**YOUR GOAL**
All pictures must be left out as you transcribe the lines from the first line of the data to the line containing "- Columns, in", both included.

**DATA SUPPLIED**
::::::

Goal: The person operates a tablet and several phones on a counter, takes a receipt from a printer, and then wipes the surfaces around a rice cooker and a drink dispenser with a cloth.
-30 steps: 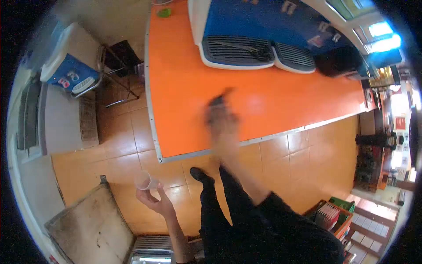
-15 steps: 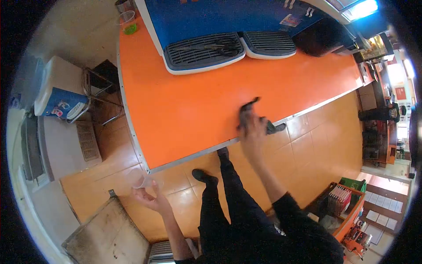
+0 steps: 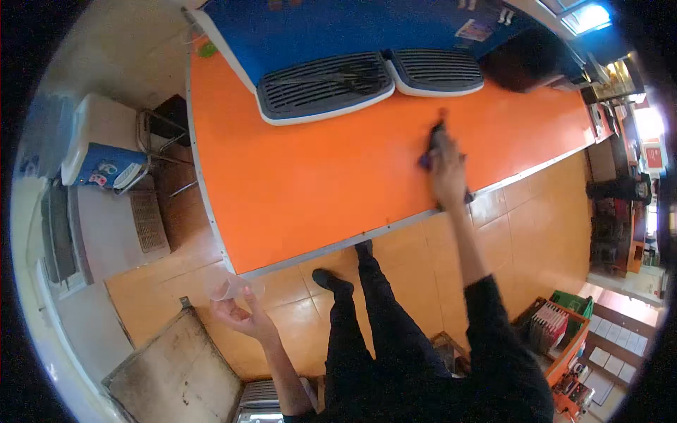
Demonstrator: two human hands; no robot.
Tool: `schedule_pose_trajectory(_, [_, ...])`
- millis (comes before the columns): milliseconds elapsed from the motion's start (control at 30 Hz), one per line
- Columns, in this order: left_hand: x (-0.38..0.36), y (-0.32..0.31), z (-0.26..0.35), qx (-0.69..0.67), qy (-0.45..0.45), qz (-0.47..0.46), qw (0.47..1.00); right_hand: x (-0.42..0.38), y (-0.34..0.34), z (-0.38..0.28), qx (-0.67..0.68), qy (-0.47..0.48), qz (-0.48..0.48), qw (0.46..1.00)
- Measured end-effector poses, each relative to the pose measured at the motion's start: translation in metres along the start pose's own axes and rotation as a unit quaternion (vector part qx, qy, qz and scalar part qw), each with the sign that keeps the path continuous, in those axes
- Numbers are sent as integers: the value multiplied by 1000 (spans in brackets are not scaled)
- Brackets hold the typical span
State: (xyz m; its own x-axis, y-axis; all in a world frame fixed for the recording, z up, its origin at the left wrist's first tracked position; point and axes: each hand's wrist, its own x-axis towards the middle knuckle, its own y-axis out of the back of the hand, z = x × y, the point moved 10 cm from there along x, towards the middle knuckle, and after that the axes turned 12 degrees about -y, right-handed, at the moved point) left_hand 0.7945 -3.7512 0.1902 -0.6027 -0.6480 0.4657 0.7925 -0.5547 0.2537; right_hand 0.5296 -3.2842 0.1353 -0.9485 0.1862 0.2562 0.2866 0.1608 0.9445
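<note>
My right hand [image 3: 449,173] presses a dark cloth [image 3: 436,144] onto the orange tabletop [image 3: 317,183], right of centre near the front edge. Motion blurs the cloth and fingers, and the hand hides part of the cloth. Past the table's front left corner, my left hand [image 3: 242,314] holds a clear plastic cup [image 3: 236,287] by its side, above the floor.
Two blue machines with black slotted trays [image 3: 324,84] [image 3: 437,69] stand along the table's back. A white and blue cooler [image 3: 106,144] is at the left. An orange crate [image 3: 564,345] stands lower right, and a stained board [image 3: 173,374] lower left.
My right hand has moved right and toward the back of the table with the cloth. My left hand still holds the cup in nearly the same place.
</note>
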Motion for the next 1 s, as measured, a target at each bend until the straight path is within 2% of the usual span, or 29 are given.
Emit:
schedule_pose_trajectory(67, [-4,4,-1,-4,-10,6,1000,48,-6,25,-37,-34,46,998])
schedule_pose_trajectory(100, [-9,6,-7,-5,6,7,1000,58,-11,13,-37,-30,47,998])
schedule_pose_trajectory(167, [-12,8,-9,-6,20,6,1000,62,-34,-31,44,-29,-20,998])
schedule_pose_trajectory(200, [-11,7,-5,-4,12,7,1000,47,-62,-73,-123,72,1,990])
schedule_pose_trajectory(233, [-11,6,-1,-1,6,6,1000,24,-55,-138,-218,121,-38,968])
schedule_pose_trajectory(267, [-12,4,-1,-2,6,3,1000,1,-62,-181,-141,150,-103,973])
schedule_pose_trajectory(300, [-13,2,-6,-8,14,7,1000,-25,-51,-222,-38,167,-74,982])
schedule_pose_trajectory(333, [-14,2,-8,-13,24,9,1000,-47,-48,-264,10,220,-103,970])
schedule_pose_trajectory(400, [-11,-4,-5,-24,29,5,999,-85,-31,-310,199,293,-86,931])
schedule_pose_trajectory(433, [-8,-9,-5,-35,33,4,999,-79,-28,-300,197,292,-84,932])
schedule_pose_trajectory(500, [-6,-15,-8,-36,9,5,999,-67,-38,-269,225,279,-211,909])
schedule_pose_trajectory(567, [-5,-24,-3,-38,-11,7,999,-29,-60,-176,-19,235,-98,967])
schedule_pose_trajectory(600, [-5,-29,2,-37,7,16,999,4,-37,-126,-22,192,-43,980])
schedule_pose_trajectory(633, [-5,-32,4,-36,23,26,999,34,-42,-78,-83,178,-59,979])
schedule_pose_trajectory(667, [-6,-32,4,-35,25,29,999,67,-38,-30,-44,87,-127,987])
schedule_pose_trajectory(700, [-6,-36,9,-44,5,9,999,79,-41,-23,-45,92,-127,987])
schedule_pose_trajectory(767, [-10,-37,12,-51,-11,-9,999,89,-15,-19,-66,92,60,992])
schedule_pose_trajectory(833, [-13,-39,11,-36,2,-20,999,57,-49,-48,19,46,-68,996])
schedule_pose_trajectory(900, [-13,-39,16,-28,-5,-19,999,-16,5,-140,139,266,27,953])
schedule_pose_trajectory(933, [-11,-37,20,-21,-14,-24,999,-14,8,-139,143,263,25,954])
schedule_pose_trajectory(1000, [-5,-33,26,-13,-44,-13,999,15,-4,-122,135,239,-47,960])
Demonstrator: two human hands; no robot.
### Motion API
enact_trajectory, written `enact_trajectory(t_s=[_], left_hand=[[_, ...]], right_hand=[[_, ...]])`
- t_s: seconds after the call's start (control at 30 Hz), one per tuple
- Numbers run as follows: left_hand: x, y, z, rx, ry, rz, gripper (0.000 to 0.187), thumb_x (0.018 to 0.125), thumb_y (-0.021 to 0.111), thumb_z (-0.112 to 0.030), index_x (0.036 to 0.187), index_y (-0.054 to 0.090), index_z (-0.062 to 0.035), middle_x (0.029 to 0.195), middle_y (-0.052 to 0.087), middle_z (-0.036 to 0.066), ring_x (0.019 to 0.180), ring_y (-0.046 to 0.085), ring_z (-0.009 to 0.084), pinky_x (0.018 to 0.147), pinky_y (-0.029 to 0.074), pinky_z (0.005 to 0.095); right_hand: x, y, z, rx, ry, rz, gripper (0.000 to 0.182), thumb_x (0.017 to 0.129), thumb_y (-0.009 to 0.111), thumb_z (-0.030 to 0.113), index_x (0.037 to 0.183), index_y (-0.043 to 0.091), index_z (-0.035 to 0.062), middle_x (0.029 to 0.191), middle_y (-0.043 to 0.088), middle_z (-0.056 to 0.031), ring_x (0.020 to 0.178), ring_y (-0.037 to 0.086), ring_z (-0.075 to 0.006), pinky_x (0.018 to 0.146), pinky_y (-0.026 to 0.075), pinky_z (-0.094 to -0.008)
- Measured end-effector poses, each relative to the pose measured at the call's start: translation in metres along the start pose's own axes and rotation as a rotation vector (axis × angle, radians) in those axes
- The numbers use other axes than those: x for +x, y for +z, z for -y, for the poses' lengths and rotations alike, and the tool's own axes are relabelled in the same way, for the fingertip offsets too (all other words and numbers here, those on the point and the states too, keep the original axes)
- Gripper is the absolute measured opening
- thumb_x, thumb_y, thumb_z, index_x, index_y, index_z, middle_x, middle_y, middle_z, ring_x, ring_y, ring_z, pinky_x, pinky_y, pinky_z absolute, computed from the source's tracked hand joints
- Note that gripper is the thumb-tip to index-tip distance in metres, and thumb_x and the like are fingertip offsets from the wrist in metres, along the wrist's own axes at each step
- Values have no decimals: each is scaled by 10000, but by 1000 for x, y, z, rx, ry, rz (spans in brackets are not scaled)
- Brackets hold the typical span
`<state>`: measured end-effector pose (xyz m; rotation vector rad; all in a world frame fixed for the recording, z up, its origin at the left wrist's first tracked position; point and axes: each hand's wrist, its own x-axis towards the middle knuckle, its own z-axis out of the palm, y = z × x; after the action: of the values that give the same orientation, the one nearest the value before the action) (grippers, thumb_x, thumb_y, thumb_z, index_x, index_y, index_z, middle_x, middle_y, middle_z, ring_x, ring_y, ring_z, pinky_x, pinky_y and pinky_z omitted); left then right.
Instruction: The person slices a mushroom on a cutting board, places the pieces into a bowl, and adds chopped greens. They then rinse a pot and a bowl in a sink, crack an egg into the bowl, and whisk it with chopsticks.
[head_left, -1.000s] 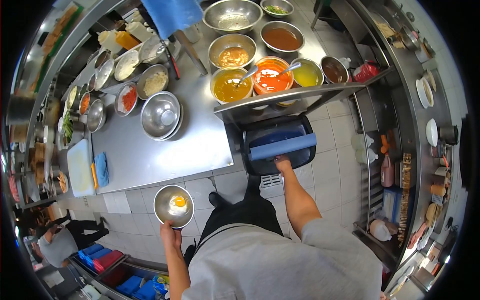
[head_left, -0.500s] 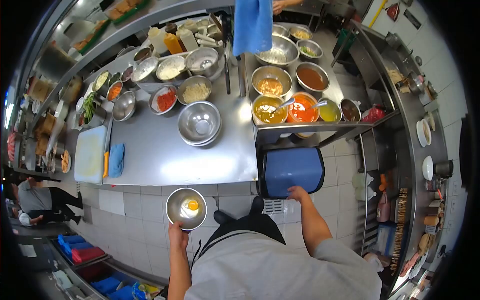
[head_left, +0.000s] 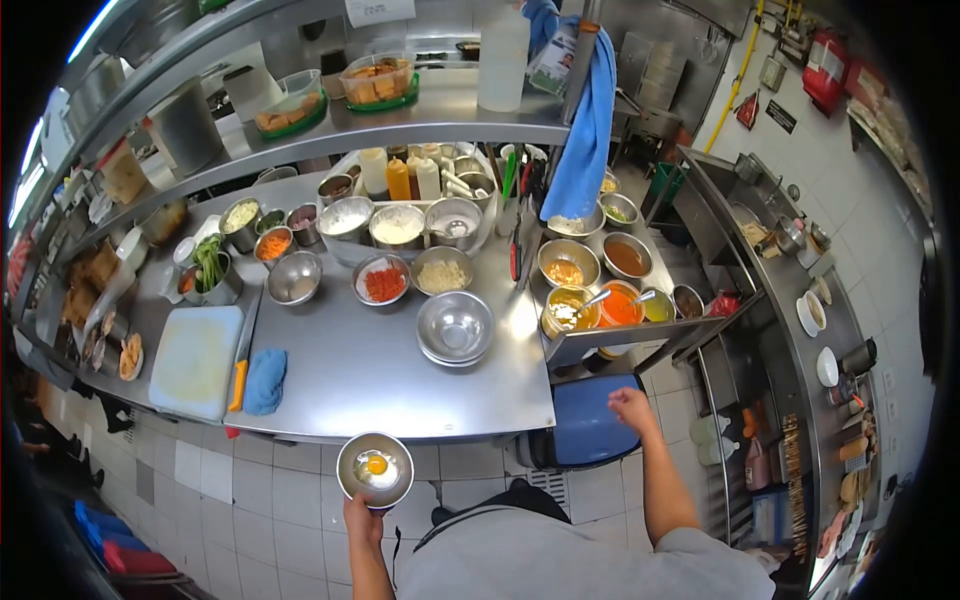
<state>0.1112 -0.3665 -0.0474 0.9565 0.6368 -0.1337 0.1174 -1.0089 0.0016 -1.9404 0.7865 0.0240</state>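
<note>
Egg (head_left: pixel 376 465) sits in steel bowl (head_left: pixel 362 487) gripped by left hand (head_left: pixel 362 518); right hand (head_left: pixel 633 408) hangs loosely open, empty, above blue bin (head_left: pixel 585 430).

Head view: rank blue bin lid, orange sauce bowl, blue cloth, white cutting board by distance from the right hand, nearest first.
From right hand:
1. Blue bin lid, just beside it, under the counter edge.
2. Orange sauce bowl, above it.
3. Blue cloth, far left.
4. White cutting board, farthest left.
</note>
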Motion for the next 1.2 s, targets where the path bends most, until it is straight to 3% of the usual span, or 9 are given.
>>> enact_trajectory(t_s=[0.2,0.4,0.53,0.57,0.77,0.83,0.97,1.03,1.2], left_hand=[[19,2,-27,-77,2,23,644,827,470,19,1459,415,-93,1339,555,188,1111,664,404,797,625,587],[40,27,-31,-142,46,-25,639,837,477,10,1465,413,-91,1385,532,204,1171,638,430,848,596,638],[41,48,-37,-126,96,-46,595,842,498,-18,1432,429,5,1355,565,219,1178,639,428,911,571,652],[33,58,-42,-124,99,-82,598,850,495,-15,1444,421,-9,1360,561,216,1182,636,420,903,577,644],[1,49,-40,-213,160,-262,624,892,490,16,1498,387,-89,1328,572,178,1099,668,367,809,624,576],[-4,37,-26,-222,166,-327,616,899,535,-5,1494,400,-89,1278,610,166,1025,698,325,731,649,496],[-31,30,-26,-172,154,-417,652,897,565,-26,1518,386,-110,1271,620,149,1043,697,303,745,644,470],[-38,25,-23,-230,184,-468,667,897,553,-23,1534,383,-119,1292,611,145,1090,684,298,784,640,475],[-57,8,-15,-352,236,-463,673,889,553,-68,1533,362,-116,1331,577,151,1045,695,287,771,641,494]], right_hand=[[-26,29,213,96,-154,111,191,955,728,165,909,690,-15,739,639,-5,668,591,-88,621,479,-245],[47,137,368,437,-583,351,374,1014,647,131,1376,609,43,938,600,1,792,585,-94,648,478,-260],[231,215,443,111,-625,61,279,1017,633,230,1245,636,69,1021,643,-62,809,608,-140,659,501,-319],[312,250,434,39,-963,-381,246,998,642,270,1131,650,63,1010,677,-121,818,629,-204,680,513,-354],[531,290,475,-348,-860,-707,774,691,890,430,1236,645,-63,1268,669,-258,1199,618,-417,1074,467,-469],[601,307,463,-455,-914,-900,836,824,779,433,1446,455,-21,1132,741,-205,1031,719,-424,982,547,-461],[513,271,469,-1929,-963,-922,321,1012,493,135,1261,665,29,1239,675,-131,1158,654,-311,1069,481,-488],[469,258,474,-1114,-789,-805,304,1019,506,155,1270,669,101,1202,679,-159,1150,659,-232,989,508,-465],[392,242,475,-1177,-732,-869,361,1057,433,231,1316,629,74,1244,698,-125,1073,683,-271,901,545,-412]])
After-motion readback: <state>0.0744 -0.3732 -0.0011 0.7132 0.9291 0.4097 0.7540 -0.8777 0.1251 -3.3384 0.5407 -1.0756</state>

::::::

**THE ANSWER**
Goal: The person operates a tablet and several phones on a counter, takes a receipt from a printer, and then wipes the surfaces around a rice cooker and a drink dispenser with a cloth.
-30 steps: 
-15 steps: 
+0 steps: 
Demonstrator: two human hands; no robot.
Tool: `schedule_pose_trajectory(_, [_, ...])`
- millis (comes before the columns): milliseconds elapsed from the motion's start (control at 30 Hz), one per line
- Columns, in this order: left_hand: x (-0.38..0.36), y (-0.32..0.31), z (-0.26..0.35), qx (-0.69..0.67), qy (-0.45..0.45), qz (-0.47..0.46), qw (0.47..1.00); right_hand: x (-0.42..0.38), y (-0.34..0.34), z (-0.38..0.28), qx (-0.67..0.68), qy (-0.47..0.48), qz (-0.48..0.48), qw (0.46..1.00)

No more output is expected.